State park in New Jersey, United States

Allamuchy Mountain State Park is located in Allamuchy Township and Byram Township in the Allamuchy Mountain region of New Jersey. The park is operated and maintained by the New Jersey Division of Parks and Forestry. There are more than 20 mi of unmarked trails in the northern section of Allamuchy, and 14 mi of marked multi-use trails.

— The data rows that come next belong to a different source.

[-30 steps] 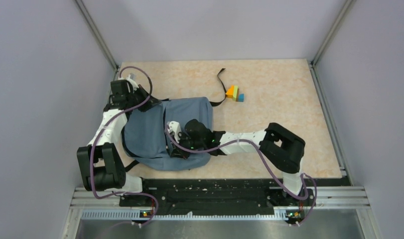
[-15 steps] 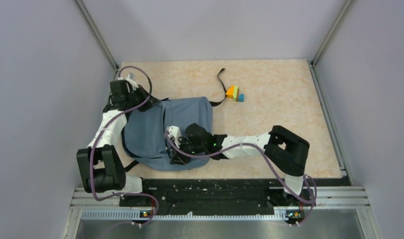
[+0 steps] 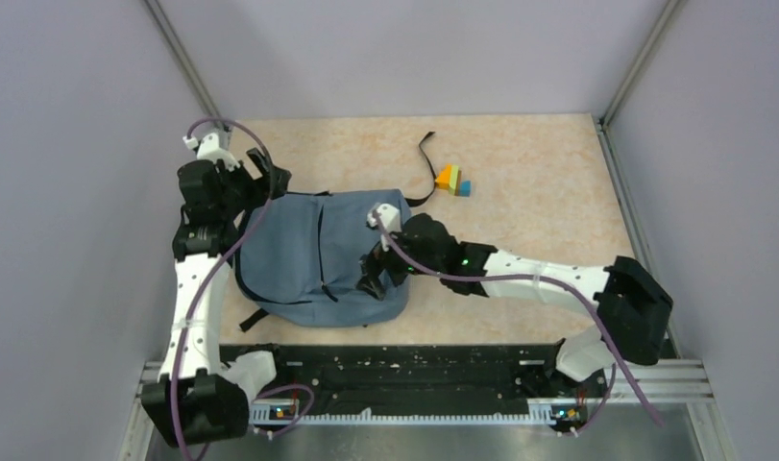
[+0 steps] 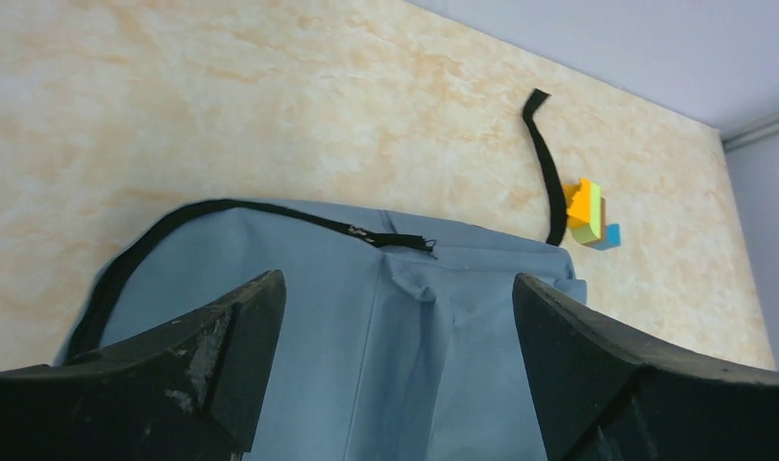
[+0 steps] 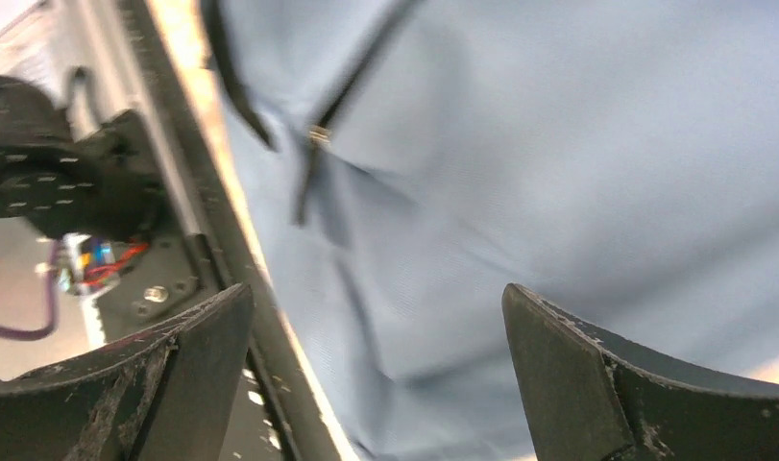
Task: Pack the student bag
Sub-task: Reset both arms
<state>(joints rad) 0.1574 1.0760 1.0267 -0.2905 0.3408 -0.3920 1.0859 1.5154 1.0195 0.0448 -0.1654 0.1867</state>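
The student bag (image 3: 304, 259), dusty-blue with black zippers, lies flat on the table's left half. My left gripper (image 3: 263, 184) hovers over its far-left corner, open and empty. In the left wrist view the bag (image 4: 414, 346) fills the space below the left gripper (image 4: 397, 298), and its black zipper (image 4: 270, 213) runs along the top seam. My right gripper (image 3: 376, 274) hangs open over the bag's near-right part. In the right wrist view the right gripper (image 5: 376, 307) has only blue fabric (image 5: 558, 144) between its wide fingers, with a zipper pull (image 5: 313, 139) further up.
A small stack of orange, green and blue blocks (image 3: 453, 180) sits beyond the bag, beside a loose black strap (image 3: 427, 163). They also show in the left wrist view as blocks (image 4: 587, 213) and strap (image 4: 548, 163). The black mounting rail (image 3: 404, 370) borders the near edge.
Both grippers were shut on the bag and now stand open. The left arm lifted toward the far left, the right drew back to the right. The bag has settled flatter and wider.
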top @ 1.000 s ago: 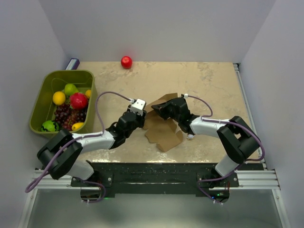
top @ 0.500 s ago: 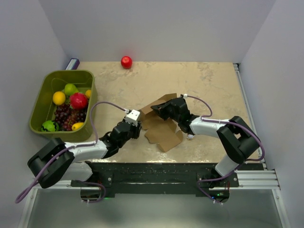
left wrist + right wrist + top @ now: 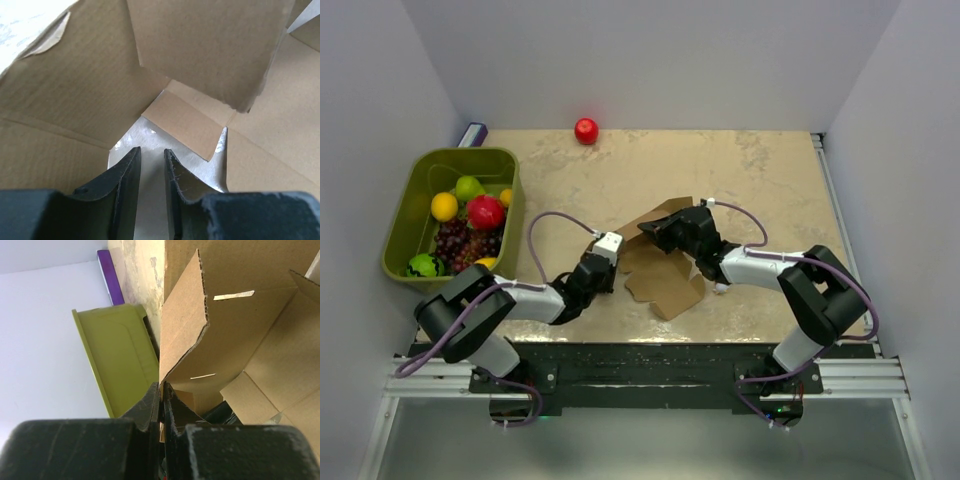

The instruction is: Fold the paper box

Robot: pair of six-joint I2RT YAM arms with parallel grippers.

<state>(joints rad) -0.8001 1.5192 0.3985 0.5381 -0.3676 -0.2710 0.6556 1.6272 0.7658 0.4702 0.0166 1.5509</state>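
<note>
Since the earlier frames the left gripper has drawn back slightly and narrowed; its jaws stand a little apart, empty, by the paper box, which lies part-unfolded near the middle of the near edge of the table. The right gripper is clenched on a raised flap. Judged: light, stiff, matt brown corrugated cardboard that yields at the creases; pinch it at the flap edges.

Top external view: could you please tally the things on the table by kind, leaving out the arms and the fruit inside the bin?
paper box: 1
green bin: 1
red round fruit: 1
purple object: 1
Total: 4
</note>
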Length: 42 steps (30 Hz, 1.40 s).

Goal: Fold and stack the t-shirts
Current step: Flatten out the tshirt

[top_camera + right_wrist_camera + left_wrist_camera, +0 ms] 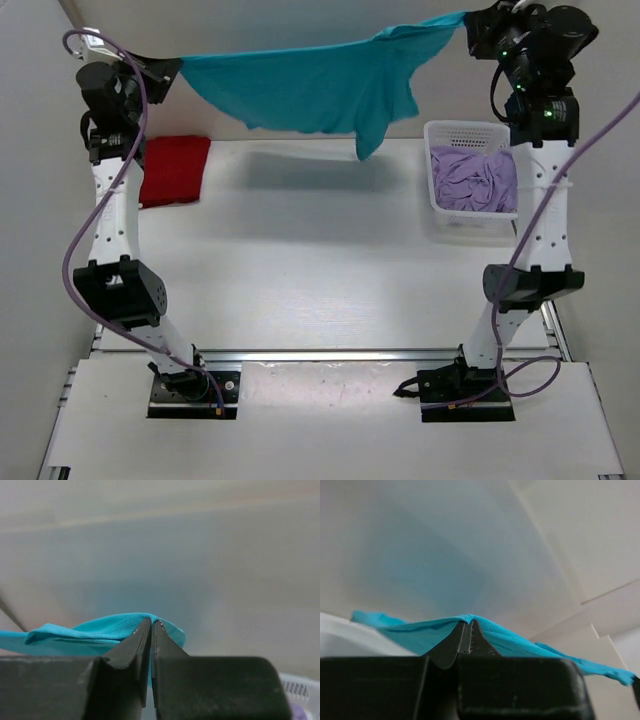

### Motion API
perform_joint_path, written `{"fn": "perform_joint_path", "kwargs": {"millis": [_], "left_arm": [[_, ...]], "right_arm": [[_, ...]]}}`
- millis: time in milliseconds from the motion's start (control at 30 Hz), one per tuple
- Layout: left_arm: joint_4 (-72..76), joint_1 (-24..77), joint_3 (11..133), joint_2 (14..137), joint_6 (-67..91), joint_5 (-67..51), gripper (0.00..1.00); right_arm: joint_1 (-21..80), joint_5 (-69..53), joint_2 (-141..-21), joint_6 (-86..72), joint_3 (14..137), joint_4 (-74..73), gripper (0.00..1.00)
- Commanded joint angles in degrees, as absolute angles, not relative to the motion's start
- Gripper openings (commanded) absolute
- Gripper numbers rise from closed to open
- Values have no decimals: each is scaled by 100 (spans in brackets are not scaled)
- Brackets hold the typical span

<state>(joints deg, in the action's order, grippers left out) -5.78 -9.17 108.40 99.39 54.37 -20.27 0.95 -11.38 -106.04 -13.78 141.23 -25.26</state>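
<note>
Item one, far left: left hand (170,70), raised high above the back left corner of the desk (300,280), fingers (451,642) pressed together on a pinch of teal cloth. Item two, below it: red t-shirt (175,170), folded into a flat rectangle, lying on the desk at its left edge, partly behind the left arm. Item three, centre: teal-blue t-shirt (310,90), held in the air as a sagging band stretched between both hands, well clear of the desk. It droops lowest right of centre, where a loose flap hangs down, and its shadow falls on the desk beneath. Item four, right: white mesh basket (465,128), standing on the desk's right side beside the right arm. Item five, inside the basket: lavender t-shirt (475,180), crumpled and unfolded. Item six, far right, top: right hand (470,28), raised about level with the left, fingers (131,650) clamped onto the other end of the teal-blue t-shirt, cloth draped over their tips.
</note>
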Motion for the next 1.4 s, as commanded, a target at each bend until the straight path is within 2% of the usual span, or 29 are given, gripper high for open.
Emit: {"fn": "perform_joint_path", "kwargs": {"millis": [0,100,300,400,500,600,733,900,1067,1133,1267,1367], "left_arm": [[-528,-1159,10549,9397,5370,-1687,0],[-378,-1178,9873,9063,5361,-1697,0],[-70,-1265,7562,7736,5037,-1285,0],[289,-1196,5509,6770,4852,-863,0],[185,-1064,4066,6022,4659,-501,0],[334,-1265,2966,5793,4684,-790,0],[352,-1748,2076,5774,4580,-1633,0],[80,-1995,1714,5739,4290,-2275,0],[-360,-1864,1758,5363,4052,-2199,0],[-186,-1627,1784,5353,4174,-1951,0],[263,-1468,2038,5791,4649,-1934,0],[465,-1284,2336,6046,4877,-1671,0]], "right_arm": [[79,-994,-10363,-1231,14081,-2582,1],[149,-775,-10022,-1178,13302,-2865,0],[878,385,-8237,-905,9365,-1865,0],[1282,799,-7044,-1203,6820,-1522,0],[1748,879,-6270,-1685,5121,-1415,0],[1925,669,-5811,-2256,4029,-1729,1],[1863,169,-5161,-2803,3122,-2222,0],[2153,-428,-3994,-3540,2480,-2898,0],[2644,-300,-3235,-3999,2303,-3234,0],[2445,-202,-3496,-3790,2355,-3147,0],[1216,-1018,-4471,-2981,2645,-2402,0],[994,-775,-4990,-2734,3004,-1935,0]]}}
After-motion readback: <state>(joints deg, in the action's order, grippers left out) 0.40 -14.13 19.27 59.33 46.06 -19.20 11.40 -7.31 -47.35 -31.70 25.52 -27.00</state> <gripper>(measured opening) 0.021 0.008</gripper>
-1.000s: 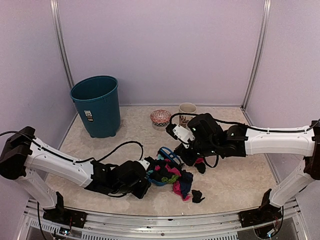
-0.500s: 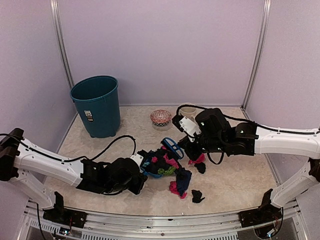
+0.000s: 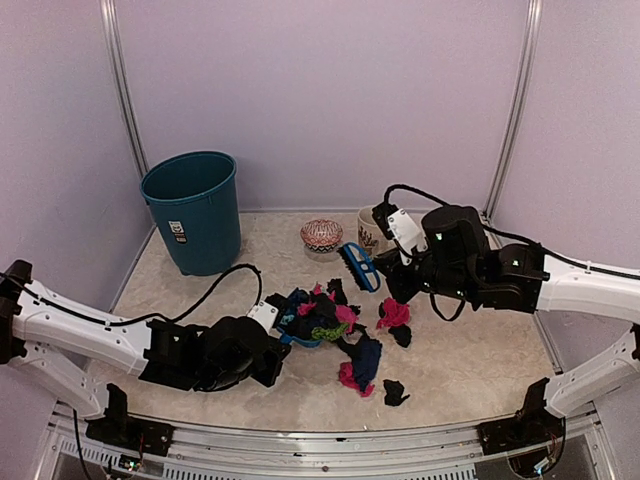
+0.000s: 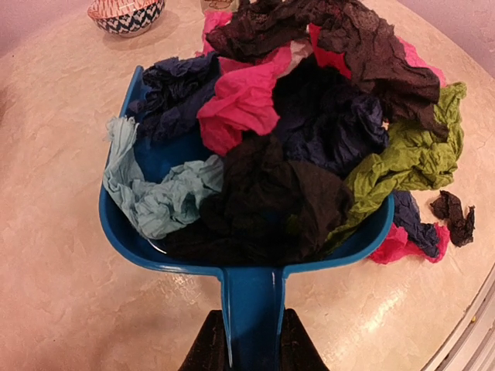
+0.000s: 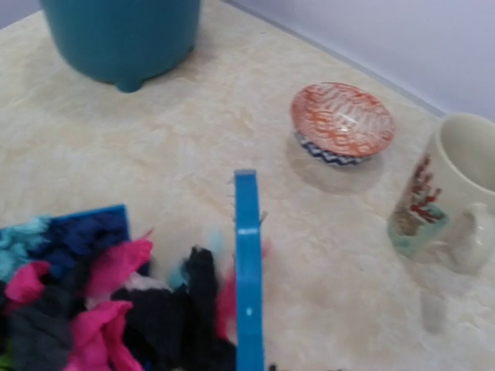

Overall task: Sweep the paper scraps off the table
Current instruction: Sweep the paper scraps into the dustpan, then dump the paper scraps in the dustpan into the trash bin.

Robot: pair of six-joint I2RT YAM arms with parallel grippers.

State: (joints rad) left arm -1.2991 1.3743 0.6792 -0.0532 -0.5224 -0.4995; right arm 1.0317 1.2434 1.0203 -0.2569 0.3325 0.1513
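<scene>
brush has swung up off the paper scraps in the right gripper.

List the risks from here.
The paper scraps are heaped past the dustpan rim, so lifting or tilting it may spill some. Several wads lie on the table outside the dustpan and could be missed. The brush is held near the mug; a wide swing might knock it.
</scene>
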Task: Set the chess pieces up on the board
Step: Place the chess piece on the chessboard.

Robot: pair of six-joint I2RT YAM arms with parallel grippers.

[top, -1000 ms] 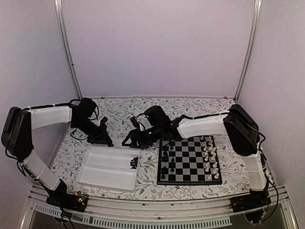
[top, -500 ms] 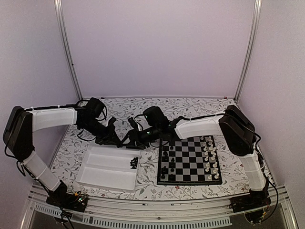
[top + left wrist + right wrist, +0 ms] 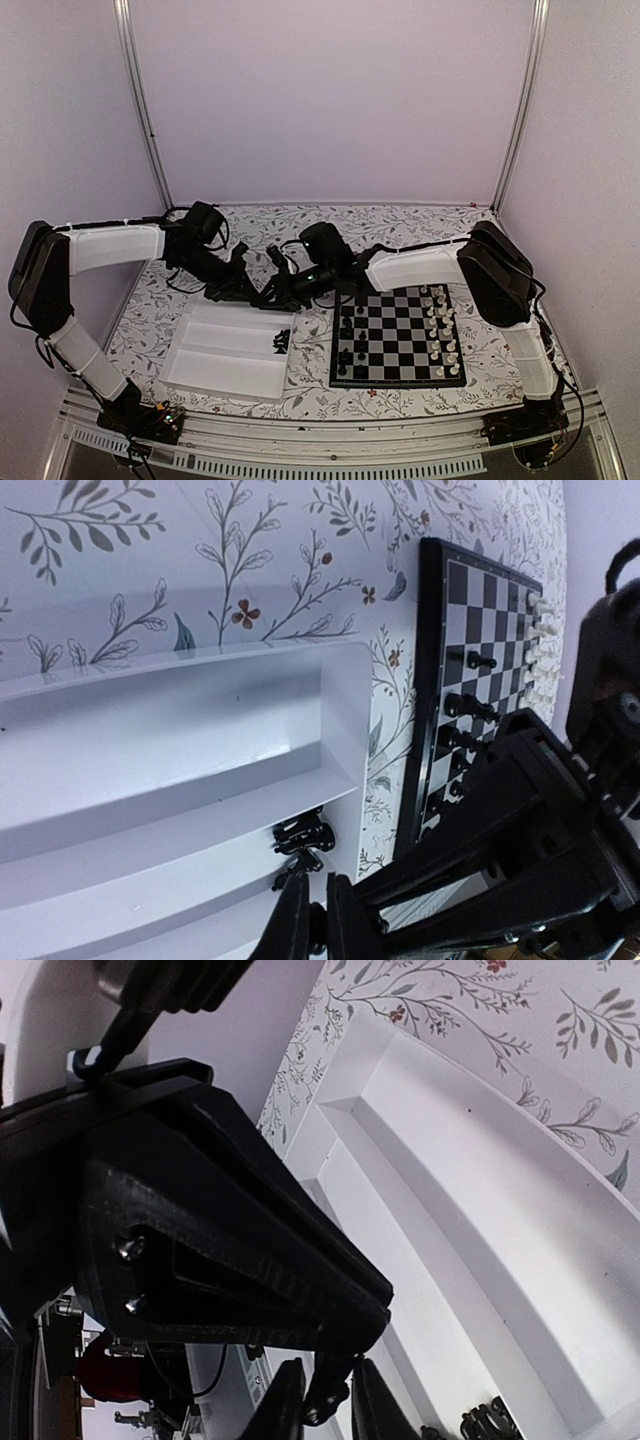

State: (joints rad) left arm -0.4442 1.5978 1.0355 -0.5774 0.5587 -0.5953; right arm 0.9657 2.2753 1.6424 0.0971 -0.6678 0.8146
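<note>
Both grippers meet above the far edge of the white tray [image 3: 215, 355]. My left gripper [image 3: 258, 291] [image 3: 318, 880] is shut on a tiny black chess piece [image 3: 318, 926]. The right gripper [image 3: 272, 294] [image 3: 327, 1365] faces it tip to tip, and its fingers are closed on that same piece [image 3: 325, 1397], which hangs from the left gripper's tip. Several loose black pieces [image 3: 282, 340] [image 3: 303, 836] lie in the tray's right end. The board [image 3: 398, 384] [image 3: 432, 660] sits right of the tray, with several black pieces [image 3: 347, 330] on its left columns.
White chess pieces [image 3: 440, 330] stand along the board's right columns. The left gripper's black body [image 3: 200, 1240] fills most of the right wrist view, and the right gripper's body [image 3: 520, 830] crowds the left wrist view. Flower-patterned cloth [image 3: 400, 225] covers the table.
My left gripper has swung right to meet the right gripper over the tray's far edge. The right gripper's jaws have gone from wide open to closed round the piece.
</note>
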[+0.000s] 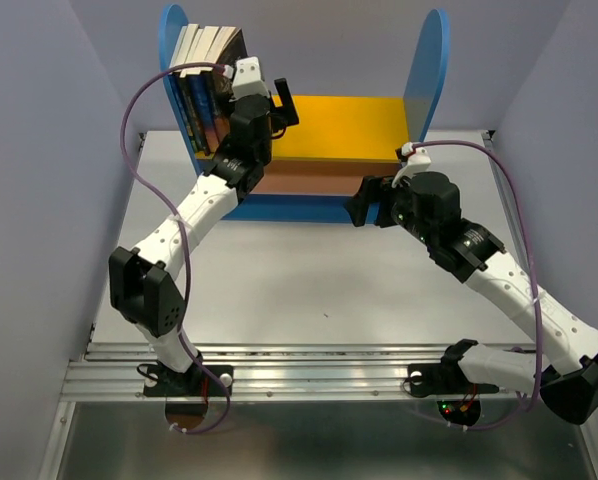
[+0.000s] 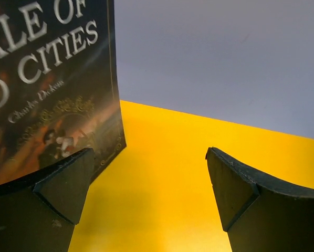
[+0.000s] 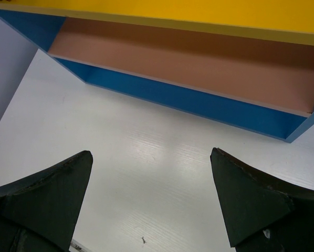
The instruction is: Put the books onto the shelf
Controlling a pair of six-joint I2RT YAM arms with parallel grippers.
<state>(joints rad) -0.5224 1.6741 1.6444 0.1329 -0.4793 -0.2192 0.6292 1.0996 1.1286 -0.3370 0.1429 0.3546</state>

The park is in the Northeastern coastal forests ecoregion. The 2440 acre of mixed oak and hardwood forests and maintained fields of this natural area display various stages of succession. It is situated on the Musconetcong River.

== History ==
The Rutherfurd-Stuyvesant Estate dates back to the 1700s and featured a large mansion and many outbuildings. By the mid 20th century, the mansion had burned down and the remaining buildings were in very poor condition. In the 1960s, the estate was purchased by the State to build route 80, which divided sections of the estate with an eight-lane highway. In the 1970s, the Allamuchy Mountain land became part of Allamuchy Mountain State Park. Tranquillity Farms, on the other side of the highway, remains a privately operated commercial farm.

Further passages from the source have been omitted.